Your assignment: Retype the records below from their first line through the line containing "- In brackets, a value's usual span", and include nothing else.

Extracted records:
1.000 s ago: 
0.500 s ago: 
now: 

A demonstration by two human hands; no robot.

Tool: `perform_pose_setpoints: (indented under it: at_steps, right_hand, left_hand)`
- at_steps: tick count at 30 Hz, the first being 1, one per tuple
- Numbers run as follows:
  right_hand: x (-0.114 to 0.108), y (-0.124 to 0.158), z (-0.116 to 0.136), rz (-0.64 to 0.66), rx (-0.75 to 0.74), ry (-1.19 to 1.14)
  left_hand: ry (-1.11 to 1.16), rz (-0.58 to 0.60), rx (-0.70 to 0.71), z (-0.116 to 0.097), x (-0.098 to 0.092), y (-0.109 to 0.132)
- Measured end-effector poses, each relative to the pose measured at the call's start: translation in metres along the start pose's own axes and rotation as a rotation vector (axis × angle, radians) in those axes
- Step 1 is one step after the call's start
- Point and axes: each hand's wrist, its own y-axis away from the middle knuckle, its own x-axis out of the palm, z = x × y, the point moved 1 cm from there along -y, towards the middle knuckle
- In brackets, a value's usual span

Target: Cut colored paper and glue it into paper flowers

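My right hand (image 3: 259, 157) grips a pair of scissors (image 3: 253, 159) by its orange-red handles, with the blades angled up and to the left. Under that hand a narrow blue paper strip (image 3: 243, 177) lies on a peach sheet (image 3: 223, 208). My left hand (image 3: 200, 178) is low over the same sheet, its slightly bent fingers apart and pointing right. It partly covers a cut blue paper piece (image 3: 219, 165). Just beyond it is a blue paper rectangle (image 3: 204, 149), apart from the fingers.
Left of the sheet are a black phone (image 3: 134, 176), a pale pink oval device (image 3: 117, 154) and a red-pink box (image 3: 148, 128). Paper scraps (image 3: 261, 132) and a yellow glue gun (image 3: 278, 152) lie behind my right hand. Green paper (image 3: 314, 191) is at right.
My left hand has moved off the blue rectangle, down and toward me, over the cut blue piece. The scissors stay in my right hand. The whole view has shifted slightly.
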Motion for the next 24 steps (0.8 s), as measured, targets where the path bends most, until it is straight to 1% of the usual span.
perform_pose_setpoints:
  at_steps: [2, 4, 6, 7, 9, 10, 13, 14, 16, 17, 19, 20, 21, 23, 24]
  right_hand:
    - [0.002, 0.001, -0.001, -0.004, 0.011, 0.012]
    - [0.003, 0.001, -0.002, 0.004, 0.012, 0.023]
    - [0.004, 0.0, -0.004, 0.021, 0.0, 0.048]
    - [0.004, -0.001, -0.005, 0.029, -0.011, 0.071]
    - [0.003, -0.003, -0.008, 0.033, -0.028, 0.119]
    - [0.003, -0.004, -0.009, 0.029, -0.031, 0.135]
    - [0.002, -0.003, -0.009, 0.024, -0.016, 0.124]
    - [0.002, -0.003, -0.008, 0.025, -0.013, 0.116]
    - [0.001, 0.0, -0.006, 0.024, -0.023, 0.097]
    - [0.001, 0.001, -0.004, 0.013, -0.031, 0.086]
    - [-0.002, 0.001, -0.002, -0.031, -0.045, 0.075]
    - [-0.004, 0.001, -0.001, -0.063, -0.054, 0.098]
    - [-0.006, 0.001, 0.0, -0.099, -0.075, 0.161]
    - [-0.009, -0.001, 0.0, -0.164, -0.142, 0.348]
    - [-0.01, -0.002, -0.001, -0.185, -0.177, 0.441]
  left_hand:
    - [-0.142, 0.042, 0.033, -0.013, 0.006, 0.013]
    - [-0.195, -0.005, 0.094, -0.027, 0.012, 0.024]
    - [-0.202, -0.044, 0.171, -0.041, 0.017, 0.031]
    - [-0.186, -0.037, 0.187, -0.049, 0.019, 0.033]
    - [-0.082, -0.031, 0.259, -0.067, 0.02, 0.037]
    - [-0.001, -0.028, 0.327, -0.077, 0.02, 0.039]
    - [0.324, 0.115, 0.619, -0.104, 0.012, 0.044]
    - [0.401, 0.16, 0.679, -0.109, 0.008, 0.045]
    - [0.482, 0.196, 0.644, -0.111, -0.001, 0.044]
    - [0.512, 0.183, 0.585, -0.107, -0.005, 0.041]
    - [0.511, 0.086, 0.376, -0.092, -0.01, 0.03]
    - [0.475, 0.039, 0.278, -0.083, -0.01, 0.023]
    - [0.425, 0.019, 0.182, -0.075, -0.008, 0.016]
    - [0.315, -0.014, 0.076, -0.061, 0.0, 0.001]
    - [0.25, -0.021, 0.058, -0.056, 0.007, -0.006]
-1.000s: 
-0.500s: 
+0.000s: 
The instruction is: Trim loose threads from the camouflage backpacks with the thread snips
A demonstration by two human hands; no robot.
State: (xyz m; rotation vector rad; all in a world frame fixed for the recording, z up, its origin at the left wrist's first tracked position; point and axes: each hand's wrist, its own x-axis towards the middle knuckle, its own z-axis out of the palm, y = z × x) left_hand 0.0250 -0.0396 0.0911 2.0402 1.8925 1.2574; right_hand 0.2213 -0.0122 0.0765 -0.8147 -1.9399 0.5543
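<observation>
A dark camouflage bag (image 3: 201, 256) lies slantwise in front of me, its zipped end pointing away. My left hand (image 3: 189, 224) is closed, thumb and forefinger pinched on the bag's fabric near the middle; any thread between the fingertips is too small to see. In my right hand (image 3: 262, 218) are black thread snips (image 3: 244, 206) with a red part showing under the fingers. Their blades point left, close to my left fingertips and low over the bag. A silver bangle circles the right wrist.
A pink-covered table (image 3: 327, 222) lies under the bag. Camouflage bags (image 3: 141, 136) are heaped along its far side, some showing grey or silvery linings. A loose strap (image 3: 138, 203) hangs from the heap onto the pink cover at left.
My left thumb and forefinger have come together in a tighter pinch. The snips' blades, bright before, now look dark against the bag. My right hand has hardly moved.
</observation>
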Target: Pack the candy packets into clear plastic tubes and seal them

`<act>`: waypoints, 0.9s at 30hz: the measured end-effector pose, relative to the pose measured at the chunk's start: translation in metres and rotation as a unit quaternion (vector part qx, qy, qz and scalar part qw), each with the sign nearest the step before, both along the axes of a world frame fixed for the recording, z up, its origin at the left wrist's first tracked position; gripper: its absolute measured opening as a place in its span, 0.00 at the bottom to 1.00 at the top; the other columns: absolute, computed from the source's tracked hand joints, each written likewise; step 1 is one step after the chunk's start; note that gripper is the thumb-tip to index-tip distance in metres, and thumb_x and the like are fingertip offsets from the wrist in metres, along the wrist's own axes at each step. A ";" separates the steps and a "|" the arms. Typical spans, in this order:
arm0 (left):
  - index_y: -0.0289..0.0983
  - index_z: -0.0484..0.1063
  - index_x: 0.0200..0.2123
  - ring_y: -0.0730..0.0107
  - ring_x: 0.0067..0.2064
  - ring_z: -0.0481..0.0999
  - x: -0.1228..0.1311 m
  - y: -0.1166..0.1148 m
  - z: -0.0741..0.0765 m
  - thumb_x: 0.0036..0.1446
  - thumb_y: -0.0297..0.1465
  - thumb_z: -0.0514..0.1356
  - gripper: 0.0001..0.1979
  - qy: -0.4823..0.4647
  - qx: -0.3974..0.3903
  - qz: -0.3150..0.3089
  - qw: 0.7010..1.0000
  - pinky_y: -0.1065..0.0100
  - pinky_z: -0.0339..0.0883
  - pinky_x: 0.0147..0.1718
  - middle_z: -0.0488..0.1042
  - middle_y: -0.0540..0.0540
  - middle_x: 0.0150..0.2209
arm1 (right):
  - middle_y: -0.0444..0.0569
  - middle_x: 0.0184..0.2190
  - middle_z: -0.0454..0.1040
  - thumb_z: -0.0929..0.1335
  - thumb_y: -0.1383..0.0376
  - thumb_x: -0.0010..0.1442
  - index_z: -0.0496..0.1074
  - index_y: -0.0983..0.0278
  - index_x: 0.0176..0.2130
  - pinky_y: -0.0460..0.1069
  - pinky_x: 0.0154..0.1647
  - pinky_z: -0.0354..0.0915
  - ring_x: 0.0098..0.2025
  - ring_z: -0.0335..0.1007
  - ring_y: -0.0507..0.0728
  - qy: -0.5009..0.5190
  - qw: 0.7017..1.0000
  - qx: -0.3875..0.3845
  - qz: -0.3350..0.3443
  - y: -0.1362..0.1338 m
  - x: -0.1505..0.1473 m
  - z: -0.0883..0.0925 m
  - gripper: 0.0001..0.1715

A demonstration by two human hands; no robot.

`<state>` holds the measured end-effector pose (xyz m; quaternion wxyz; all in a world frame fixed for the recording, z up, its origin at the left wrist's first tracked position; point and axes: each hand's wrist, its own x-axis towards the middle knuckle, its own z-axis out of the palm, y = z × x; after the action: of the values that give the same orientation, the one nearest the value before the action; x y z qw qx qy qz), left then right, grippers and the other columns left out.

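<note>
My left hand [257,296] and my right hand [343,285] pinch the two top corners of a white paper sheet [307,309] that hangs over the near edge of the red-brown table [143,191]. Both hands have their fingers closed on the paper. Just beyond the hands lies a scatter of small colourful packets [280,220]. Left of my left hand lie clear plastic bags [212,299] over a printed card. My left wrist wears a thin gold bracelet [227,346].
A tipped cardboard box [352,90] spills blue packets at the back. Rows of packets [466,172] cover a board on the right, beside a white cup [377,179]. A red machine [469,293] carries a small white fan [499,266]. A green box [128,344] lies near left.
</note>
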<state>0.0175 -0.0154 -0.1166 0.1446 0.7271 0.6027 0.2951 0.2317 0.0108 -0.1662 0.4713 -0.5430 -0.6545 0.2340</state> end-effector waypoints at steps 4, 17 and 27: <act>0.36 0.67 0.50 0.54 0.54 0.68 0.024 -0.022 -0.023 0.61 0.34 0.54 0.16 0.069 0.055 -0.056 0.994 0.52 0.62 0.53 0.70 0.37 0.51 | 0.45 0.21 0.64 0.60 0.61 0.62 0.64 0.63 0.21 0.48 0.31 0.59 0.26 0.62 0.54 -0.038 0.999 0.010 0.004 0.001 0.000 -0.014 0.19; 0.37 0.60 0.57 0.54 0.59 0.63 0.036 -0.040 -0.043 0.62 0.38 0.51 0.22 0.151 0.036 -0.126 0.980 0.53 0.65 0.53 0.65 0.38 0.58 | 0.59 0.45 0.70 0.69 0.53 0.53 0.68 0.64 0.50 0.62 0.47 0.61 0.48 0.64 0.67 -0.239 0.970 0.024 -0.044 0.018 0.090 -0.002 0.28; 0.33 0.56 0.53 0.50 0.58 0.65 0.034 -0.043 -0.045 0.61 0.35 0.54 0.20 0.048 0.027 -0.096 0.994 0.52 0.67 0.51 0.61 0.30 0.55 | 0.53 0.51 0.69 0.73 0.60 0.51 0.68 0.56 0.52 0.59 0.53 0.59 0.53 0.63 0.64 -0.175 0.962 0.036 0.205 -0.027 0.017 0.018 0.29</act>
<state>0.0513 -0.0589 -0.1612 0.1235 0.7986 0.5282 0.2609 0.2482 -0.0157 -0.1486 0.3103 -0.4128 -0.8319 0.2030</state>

Response box:
1.000 s ago: 
0.500 s ago: 
now: 

A demonstration by two human hands; no robot.

Tool: `perform_pose_setpoints: (indented under it: at_steps, right_hand, left_hand)`
- at_steps: tick count at 30 Hz, the first being 1, one per tuple
- Numbers run as follows:
  right_hand: x (-0.114 to 0.108), y (-0.124 to 0.158), z (-0.116 to 0.136), rz (-0.64 to 0.66), rx (-0.75 to 0.74), ry (-1.19 to 1.14)
  left_hand: ry (-1.11 to 1.16), rz (-0.58 to 0.60), rx (-0.70 to 0.71), z (-0.116 to 0.097), x (-0.098 to 0.092), y (-0.109 to 0.132)
- Measured end-effector poses, each relative to the pose measured at the call's start: translation in metres along the start pose's own axes and rotation as a rotation vector (axis × angle, radians) in those axes
- Step 1 is one step after the call's start
- Point and axes: each hand's wrist, its own y-axis away from the middle knuckle, its own x-axis out of the palm, z = x × y, the point moved 1 cm from there along -y, towards the middle knuckle
- In brackets, a value's usual span

Nothing remains to add to the output.